Il piano esuberi del Credito Valtellinese diventa sempre più duro. Ieri, in coincidenza con l’approvazione da parte dell’assemblea degli azionisti dell’aumento di capitale da 700 milioni di euro (Aumento capitale Creval: via libera dall’assemblea, titolo festeggia in borsa), è stato anche reso noto il nuovo ammontare dei tagli alle filiali. Nell’ambito del piano di razionalizzazione e ottimizzazione è stata infatti annunciata la chiusura di ulteriori 27 sportelli. Questa cifra porta il totale degli sportelli che verranno meno a 84 da inizio anno. La stessa Creval ha poi specificato che 12 filiali  verranno trasformate in mini sportelli con parte dell’operatività che sarà concentrata sulle filiali strutturate.

La dura terapia di contenimento dei costi vedrà protagonista il Credito Siciliano. Come messo in evidenza dal Quotidiano di Sicilia, il Credito Siciliano sarà interamente assorbito dalla capogruppo Valtellinese. Lo specifico piano di integrazione prevede la chiusura di 88 filiali a livello di gruppo. Queste 88 filiali si aggiungeranno alle 40 chiuse qualche mese fa. In termini di costi umani, secondo il Quotidiano di Sicilia, ci saranno ulteriori 400 esuberi, da gestire attraverso il fondo di solidarietà di categoria. Al termine dell’implementazione del piano resteranno 350 sportelli. Per la banca il risparmio in termini di siti sul personale sarà pari a circa 15 milioni di euro.
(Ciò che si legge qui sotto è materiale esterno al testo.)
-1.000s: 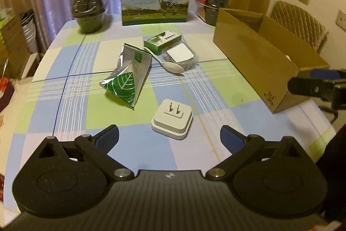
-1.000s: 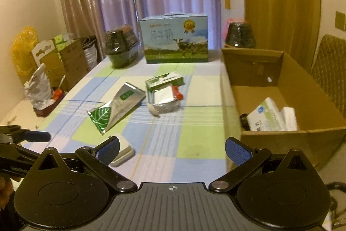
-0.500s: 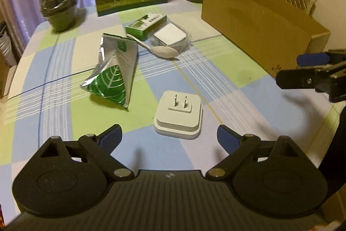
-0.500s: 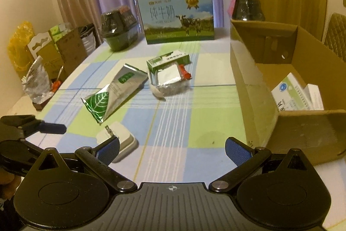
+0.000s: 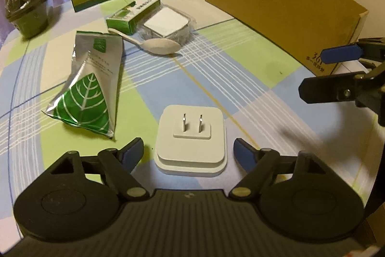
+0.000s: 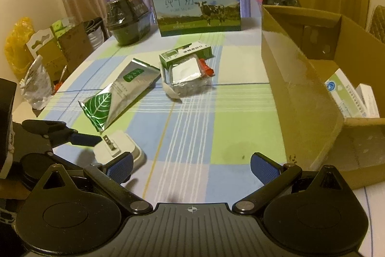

Stando alle stime sui conti futuri del Credito Siciliano l’obiettivo è arrivare a 150 milioni di euro di utile alla fine del 2020.

Mentre il mercato si interroga sull’aumento di capitale di Credito Valtellinese e sui dettagli del piano esuberi, a Piazza Affari sta andando in scena la rivincita del titolo Creval. Dopo gli spaventosi ribassi delle scorse sedute, oggi il titolo Creval è in progressione del 10%.